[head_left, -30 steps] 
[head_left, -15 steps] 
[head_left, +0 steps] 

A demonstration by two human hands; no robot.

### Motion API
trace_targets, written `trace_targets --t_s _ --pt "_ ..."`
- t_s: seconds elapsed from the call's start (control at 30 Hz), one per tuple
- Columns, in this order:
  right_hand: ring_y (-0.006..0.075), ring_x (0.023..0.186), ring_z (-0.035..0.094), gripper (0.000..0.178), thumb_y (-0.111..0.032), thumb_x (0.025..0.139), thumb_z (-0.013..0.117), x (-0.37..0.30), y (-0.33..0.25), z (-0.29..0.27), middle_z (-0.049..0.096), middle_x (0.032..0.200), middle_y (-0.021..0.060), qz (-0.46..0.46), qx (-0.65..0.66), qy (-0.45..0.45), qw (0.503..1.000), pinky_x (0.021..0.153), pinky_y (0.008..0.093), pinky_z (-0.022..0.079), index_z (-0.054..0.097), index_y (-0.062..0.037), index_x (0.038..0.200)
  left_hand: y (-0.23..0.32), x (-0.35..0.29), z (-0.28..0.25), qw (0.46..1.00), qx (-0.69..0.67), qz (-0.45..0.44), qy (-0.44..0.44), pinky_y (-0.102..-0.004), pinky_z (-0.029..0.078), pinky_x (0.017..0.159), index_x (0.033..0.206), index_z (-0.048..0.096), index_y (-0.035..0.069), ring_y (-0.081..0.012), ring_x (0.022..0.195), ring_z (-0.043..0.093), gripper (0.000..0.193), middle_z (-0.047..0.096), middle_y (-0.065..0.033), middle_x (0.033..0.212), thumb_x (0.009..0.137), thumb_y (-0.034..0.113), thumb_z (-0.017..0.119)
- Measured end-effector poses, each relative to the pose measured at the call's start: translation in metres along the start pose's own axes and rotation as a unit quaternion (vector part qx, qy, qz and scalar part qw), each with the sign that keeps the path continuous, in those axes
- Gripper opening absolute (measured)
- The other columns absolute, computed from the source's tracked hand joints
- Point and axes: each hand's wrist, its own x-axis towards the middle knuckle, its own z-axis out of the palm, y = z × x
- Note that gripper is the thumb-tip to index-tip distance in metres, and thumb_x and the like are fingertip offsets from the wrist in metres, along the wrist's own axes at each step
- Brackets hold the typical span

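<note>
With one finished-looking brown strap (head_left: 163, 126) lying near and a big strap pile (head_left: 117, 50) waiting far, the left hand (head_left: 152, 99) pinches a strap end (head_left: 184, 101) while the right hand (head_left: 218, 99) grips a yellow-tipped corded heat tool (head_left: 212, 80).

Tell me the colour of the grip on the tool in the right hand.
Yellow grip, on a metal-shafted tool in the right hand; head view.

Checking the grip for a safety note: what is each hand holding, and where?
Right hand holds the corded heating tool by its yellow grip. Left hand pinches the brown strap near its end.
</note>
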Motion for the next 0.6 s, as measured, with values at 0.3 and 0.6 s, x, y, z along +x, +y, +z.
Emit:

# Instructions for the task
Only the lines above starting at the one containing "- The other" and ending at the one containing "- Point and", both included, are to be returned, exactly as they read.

# Result for this task
- The other columns absolute, computed from the source's tracked hand joints
- Point and axes: each hand's wrist, its own x-axis towards the middle knuckle, its own z-axis out of the palm, y = z × x

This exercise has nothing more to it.